Les nouveaux attentats perpétrés ce vendredi à Sanaa ont été revendiqués, par Daesh, le groupe autoproclamé Etat islamique. Leur mode opératoire laissait pourtant penser qu'il s'agissait d'attaques du réseau Al-Qaida dans la péninsule arabique (Aqpa), ennemi juré des Houthis et implanté dans le sud et le sud-est du pays. Il pourrait s'agir des premiers attentats du groupe de combattants d'Aqpa qui a prêté allégeance début février à Daesh.

Le groupe Aqpa, né de la fusion en janvier 2009 des branches saoudienne et yéménite du réseau sunnite, est considéré comme l'un des groupes djihadistes les plus dangereux par les Etats-Unis.

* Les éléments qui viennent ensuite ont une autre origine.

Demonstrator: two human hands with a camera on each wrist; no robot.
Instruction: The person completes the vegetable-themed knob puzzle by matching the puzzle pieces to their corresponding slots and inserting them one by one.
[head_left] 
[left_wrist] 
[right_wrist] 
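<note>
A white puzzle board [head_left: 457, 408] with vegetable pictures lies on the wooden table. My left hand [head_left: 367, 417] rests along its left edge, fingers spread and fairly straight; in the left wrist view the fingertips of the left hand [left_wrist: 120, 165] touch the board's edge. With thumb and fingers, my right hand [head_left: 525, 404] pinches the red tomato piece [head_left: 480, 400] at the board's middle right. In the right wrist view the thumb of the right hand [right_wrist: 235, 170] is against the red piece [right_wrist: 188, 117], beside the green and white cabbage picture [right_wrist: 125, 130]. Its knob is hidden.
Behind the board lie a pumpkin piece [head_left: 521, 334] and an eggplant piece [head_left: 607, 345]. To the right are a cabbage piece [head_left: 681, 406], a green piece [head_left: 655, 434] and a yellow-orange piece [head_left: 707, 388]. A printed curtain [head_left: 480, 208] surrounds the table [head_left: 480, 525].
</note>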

Fortement présent dans le sud et le sud-est, Aqpa multiplie les attentats et les attaques, faisant subir à l'armée de lourdes pertes. Il a aussi revendiqué l'attentat du 7 janvier qui a décimé la rédaction de l'hebdomadaire satirique français Charlie Hebdo.

En plus des forces de sécurité et des Occidentaux, Al-Qaida s'affirme de plus en plus comme la seule force capable de contenir l'avancée d'Ansaruallah.

Un risque de guerre civile

Les espoirs suscités par l'ouverture d'un dialogue destiné à sortir le Yémen de la crise, parrainé par l'émissaire de l'ONU au Yémen Jamal Benomar, sont quasiment morts. Le pays s'est retrouvé pratiquement divisé depuis que le président Abd Rabbo Mansour Hadi s'est installé à Aden, principale ville du sud, après avoir réussi à fuir Sanaa où il était assigné à résidence par la milice chiite.

Abd Rabbo Mansour Hadi, qui avait été poussé à la démission le 22 janvier en même temps que le gouvernement de Khaled Bahah sous la pression des Houthis, est toujours considéré par la communauté internationale comme le président légitime du Yémen.

Le risque d'une guerre civile ou d'une partition au Yémen est de plus en plus évoqué dans les milieux politiques.

Signe précurseur de ce risque, de violents affrontements ont opposé jeudi à Aden les partisans de Abd Rabbo Mansour Hadi à des unités des forces spéciales d'un général rebelle, qui ont tenté de prendre le contrôle de l'aéroport, alors qu'un raid aérien a visé, sans le toucher, le palais présidentiel dans la ville. Le président Hadi qui s'en est sorti indemne (alors que quatre gardes du corps ont péri) a dénoncé «une tentative de putsch». Il a dû être évacué jeudi vers un «lieu sûr» mais «n'a pas quitté le pays», a déclaré une source de la présidence.